SOURCE MATERIAL -
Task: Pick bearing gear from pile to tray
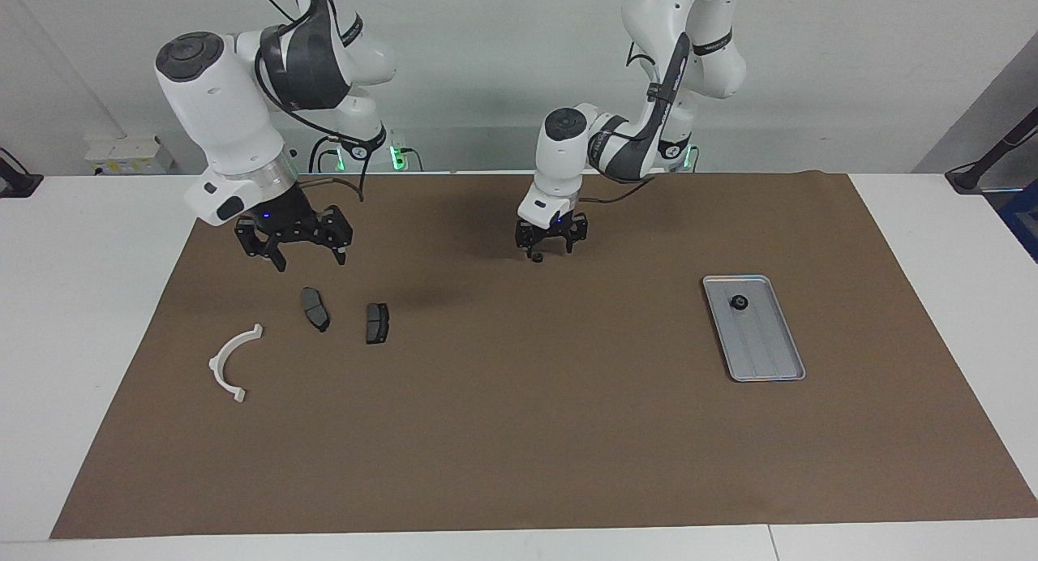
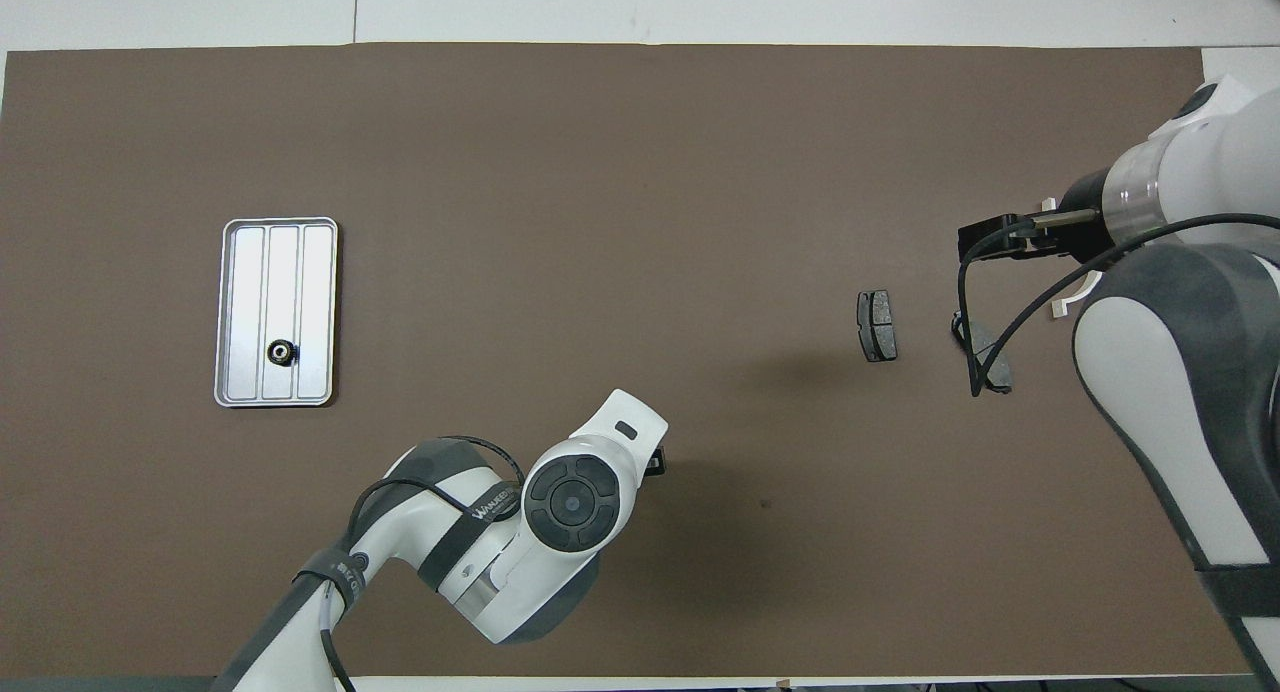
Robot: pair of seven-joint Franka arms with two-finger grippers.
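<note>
Counting two brake pads (image 1: 315, 309) (image 1: 377, 323), one bracket (image 1: 233, 361).

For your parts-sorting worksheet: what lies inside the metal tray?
One small black round piece sits in the tray, at the end nearer the robots. Nothing covers the tray.

facing: high, opposite robots | overhead: steep, forward | shared: mat (image 1: 519, 431)
</note>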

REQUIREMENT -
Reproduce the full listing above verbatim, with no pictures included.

RESPONSE -
Task: Pick bearing gear from pile to tray
Robot: pair of seven-joint Franka arms with two-finger grippers.
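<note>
Counting two brake pads (image 1: 315, 309) (image 1: 377, 323), one bracket (image 1: 233, 361).

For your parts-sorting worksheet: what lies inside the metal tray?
One small black round piece sits in the tray, at the end nearer the robots. Nothing covers the tray.

facing: high, opposite robots | overhead: steep, forward | shared: mat (image 1: 519, 431)
</note>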

Here the output is complete.